### Task
Once you have read the listing, retype all of it exactly.

══════════

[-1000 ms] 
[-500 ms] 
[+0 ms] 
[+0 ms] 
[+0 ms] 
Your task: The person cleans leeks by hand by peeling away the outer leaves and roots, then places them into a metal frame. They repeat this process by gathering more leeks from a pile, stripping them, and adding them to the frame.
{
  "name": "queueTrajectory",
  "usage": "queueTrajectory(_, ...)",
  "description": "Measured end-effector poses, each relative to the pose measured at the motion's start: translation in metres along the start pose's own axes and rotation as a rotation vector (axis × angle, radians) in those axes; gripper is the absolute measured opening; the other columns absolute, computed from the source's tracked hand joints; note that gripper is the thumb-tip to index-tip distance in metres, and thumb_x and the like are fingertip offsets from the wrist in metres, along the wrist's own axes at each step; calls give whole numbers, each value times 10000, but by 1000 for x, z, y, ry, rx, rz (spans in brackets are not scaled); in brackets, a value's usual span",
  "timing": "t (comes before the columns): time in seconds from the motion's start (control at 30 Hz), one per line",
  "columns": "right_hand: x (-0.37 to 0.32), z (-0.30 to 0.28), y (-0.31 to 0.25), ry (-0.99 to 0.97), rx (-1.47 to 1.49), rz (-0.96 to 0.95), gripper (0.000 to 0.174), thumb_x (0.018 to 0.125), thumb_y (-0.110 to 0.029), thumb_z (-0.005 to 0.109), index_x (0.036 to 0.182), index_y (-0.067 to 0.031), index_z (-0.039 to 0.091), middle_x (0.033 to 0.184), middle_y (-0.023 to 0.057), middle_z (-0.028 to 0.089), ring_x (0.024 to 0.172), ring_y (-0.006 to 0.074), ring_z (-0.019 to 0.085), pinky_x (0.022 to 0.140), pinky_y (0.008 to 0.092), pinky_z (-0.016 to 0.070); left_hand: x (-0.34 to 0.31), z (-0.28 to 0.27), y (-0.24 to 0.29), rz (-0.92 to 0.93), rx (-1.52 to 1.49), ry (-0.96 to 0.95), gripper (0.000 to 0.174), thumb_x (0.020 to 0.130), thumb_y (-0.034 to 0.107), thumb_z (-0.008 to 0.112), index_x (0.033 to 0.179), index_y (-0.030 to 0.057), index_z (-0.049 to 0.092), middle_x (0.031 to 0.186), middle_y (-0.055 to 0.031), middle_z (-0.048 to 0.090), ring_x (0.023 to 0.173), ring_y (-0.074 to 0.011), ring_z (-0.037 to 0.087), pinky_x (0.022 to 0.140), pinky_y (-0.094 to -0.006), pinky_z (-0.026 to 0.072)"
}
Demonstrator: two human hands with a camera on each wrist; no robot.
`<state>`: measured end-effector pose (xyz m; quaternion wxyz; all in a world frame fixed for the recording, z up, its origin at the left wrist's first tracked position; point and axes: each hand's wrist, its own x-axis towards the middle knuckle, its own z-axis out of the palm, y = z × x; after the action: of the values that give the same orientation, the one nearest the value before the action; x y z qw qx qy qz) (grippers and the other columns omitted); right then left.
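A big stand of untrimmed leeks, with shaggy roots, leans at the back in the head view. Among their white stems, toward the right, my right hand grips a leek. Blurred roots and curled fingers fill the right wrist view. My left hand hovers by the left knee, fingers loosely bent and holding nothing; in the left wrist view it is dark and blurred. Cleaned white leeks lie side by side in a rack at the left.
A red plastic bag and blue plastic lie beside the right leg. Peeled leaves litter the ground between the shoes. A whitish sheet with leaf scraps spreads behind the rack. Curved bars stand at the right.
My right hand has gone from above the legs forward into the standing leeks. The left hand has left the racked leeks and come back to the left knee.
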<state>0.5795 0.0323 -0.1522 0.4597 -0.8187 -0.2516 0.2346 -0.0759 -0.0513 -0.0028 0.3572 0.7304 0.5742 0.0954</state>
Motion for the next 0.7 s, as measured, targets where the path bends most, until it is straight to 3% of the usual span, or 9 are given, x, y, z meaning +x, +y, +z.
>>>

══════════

### Output of the task
[-1000 ms] 
[-500 ms] 
[+0 ms] 
[+0 ms] 
[+0 ms] 
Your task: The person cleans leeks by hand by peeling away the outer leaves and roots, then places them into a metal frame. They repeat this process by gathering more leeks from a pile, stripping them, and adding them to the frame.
{
  "name": "queueTrajectory",
  "usage": "queueTrajectory(_, ...)",
  "description": "Measured end-effector poses, each relative to the pose measured at the motion's start: translation in metres along the start pose's own axes and rotation as a rotation vector (axis × angle, radians) in those axes; gripper is the absolute measured opening; the other columns absolute, computed from the source's tracked hand joints; note that gripper is the thumb-tip to index-tip distance in metres, and thumb_x and the like are fingertip offsets from the wrist in metres, along the wrist's own axes at each step; calls give whole numbers, each value times 10000, but by 1000 for x, z, y, ry, rx, rz (spans in brackets are not scaled); in brackets, a value's usual span",
  "timing": "t (comes before the columns): time in seconds from the motion's start (control at 30 Hz), one per line",
  "columns": "right_hand: x (-0.37 to 0.32), z (-0.30 to 0.28), y (-0.31 to 0.25), ry (-0.99 to 0.97), rx (-1.47 to 1.49), rz (-0.96 to 0.95), gripper (0.000 to 0.174), thumb_x (0.018 to 0.125), thumb_y (-0.110 to 0.029), thumb_z (-0.005 to 0.109), index_x (0.036 to 0.182), index_y (-0.067 to 0.031), index_z (-0.039 to 0.091), middle_x (0.033 to 0.184), middle_y (-0.023 to 0.057), middle_z (-0.028 to 0.089), ring_x (0.024 to 0.172), ring_y (-0.006 to 0.074), ring_z (-0.019 to 0.085), pinky_x (0.022 to 0.140), pinky_y (0.008 to 0.092), pinky_z (-0.016 to 0.070); left_hand: x (-0.34 to 0.31), z (-0.28 to 0.27), y (-0.24 to 0.29), rz (-0.92 to 0.93), rx (-1.52 to 1.49), ry (-0.96 to 0.95), gripper (0.000 to 0.174), thumb_x (0.020 to 0.130), thumb_y (-0.034 to 0.107), thumb_z (-0.008 to 0.112), index_x (0.033 to 0.179), index_y (-0.030 to 0.057), index_z (-0.049 to 0.092), middle_x (0.031 to 0.186), middle_y (-0.055 to 0.031), middle_z (-0.048 to 0.090), ring_x (0.023 to 0.173), ring_y (-0.074 to 0.011), ring_z (-0.037 to 0.087), pinky_x (0.022 to 0.140), pinky_y (-0.094 to -0.006), pinky_z (-0.026 to 0.072)"
}
Demonstrator: two human hands with a camera on each wrist; no robot.
`<state>`: measured end-effector pose (xyz m; quaternion wxyz; all in a world frame fixed for the recording, z up, its origin at the left wrist's first tracked position; point and axes: each hand's wrist, its own x-axis towards the middle knuckle, its own z-axis out of the palm, y = z × x; after the action: of the values that give the same orientation, the one nearest the value before the action; x y z qw qx qy qz) (grippers and the other columns omitted); right then left.
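A big stand of untrimmed leeks, with shaggy roots, leans at the back in the head view. Among their white stems, toward the right, my right hand grips a leek. Blurred roots and curled fingers fill the right wrist view. My left hand hovers by the left knee, fingers loosely bent and holding nothing; in the left wrist view it is dark and blurred. Cleaned white leeks lie side by side in a rack at the left.
A red plastic bag and blue plastic lie beside the right leg. Peeled leaves litter the ground between the shoes. A whitish sheet with leaf scraps spreads behind the rack. Curved bars stand at the right.
My right hand has gone from above the legs forward into the standing leeks. The left hand has left the racked leeks and come back to the left knee.
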<state>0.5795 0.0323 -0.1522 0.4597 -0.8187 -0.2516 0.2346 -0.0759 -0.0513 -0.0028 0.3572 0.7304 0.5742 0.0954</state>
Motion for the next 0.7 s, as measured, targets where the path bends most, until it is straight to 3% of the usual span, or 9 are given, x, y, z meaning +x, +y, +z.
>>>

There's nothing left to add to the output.